Directions for this task:
From the first line of the records below through the line with "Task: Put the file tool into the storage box", output each line exactly; skip the pictures.
◇ ◇ ◇
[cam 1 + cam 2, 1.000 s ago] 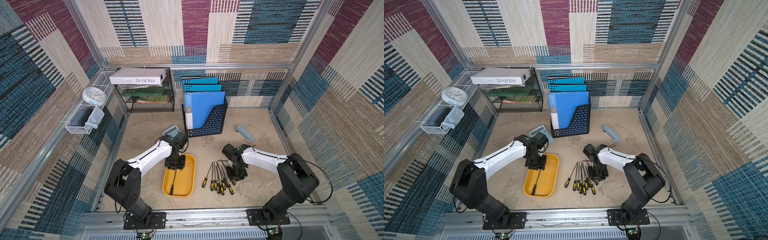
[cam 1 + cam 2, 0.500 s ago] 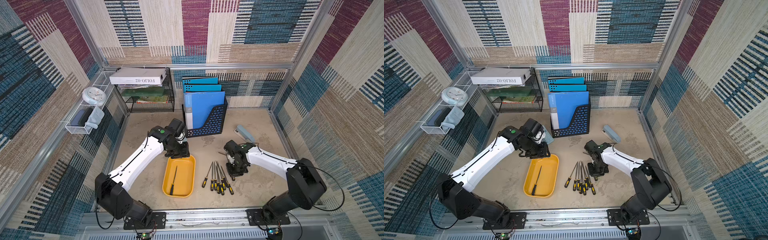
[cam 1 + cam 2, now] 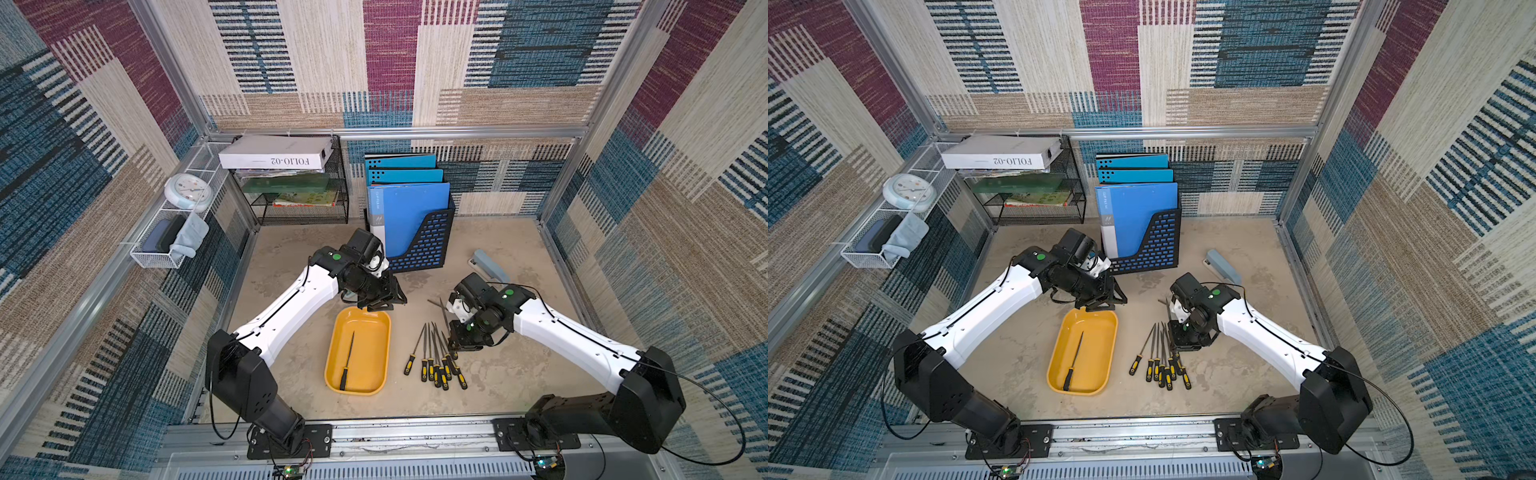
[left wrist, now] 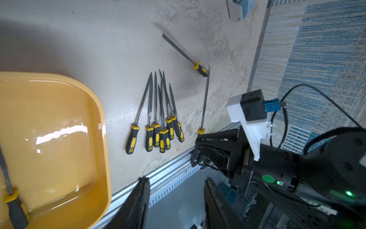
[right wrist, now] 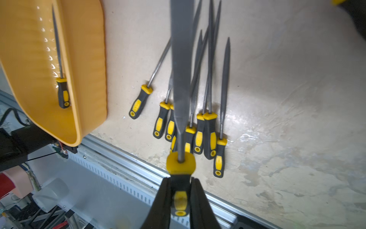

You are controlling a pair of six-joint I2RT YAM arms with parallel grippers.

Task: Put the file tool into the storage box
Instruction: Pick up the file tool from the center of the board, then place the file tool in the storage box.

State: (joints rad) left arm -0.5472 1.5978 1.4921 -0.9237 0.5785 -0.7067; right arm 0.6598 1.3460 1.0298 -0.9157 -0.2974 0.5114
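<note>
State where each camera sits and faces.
Top views: overhead from the front, down on left arm, right arm, shallow orange-yellow plastic tray, loose yellow-handled steel files.
Left wrist: at the tray's far end, past the open left gripper toward the right arm.
Right wrist: over the files, along the flat file the right gripper clamps.
Shared by both wrist views: tray, files.

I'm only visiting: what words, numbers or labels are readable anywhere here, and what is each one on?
"FOLIO-02": on the side of the white box lying on top of the black wire rack, seen upside down in both top views.
Print on the spine of the front blue folder: too small to read.
Numerals on the clock: too small to read.
</note>
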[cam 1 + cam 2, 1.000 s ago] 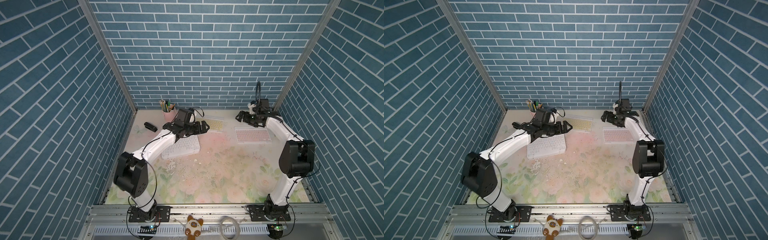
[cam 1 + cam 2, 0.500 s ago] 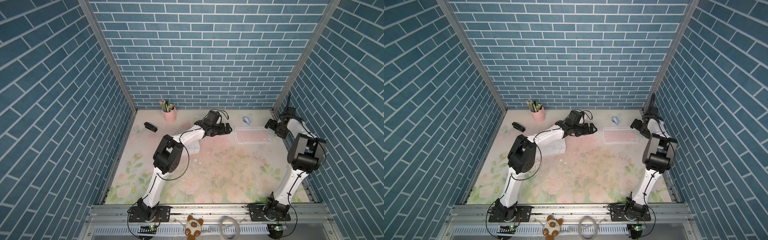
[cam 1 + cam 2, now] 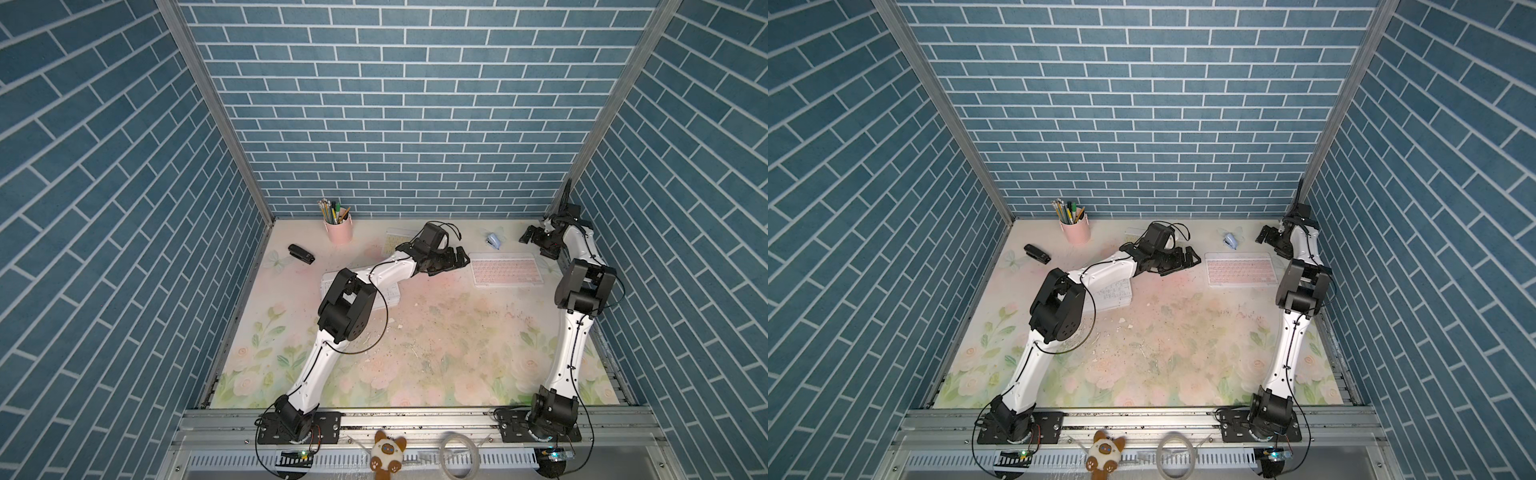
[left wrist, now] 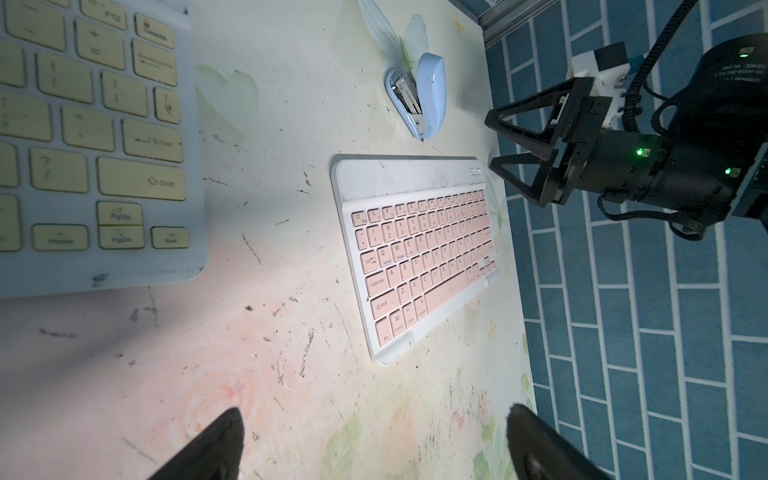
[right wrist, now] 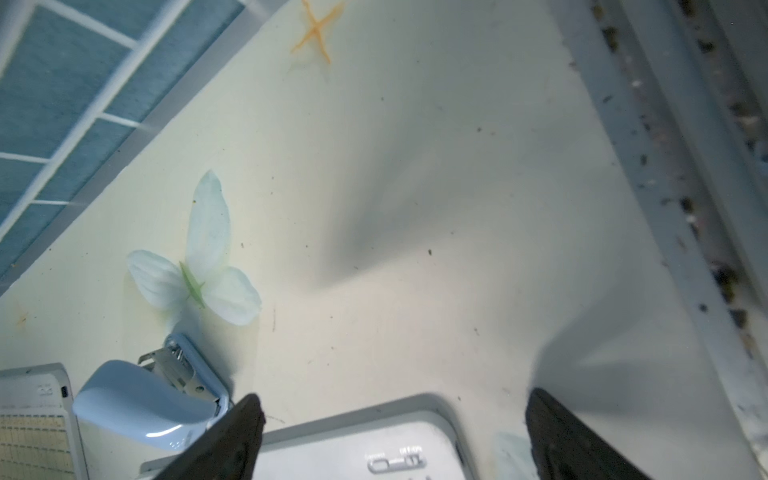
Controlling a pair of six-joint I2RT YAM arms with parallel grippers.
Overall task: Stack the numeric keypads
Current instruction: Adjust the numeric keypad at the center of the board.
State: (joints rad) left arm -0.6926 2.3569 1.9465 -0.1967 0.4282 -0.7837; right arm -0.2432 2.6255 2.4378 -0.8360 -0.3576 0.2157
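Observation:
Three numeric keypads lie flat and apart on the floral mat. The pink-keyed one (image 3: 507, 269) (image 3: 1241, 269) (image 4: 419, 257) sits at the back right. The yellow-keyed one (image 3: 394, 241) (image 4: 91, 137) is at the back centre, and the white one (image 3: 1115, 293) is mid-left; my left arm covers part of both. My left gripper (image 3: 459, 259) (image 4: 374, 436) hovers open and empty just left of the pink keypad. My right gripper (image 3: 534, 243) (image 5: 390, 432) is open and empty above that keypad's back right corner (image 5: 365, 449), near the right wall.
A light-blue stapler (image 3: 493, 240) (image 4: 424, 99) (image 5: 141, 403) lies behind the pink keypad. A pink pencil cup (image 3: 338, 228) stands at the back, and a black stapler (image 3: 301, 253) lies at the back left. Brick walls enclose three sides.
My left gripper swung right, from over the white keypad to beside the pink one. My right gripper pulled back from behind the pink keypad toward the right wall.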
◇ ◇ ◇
Completed exercise:
[cam 1 + cam 2, 1.000 s ago] 
[cam 1 + cam 2, 0.500 s ago] 
[cam 1 + cam 2, now] 
[left wrist, now] 
[right wrist, now] 

You are controlling a pair of six-joint I2RT YAM arms with parallel grippers.

Task: Put the file tool into the storage box

Work on the answer is now done.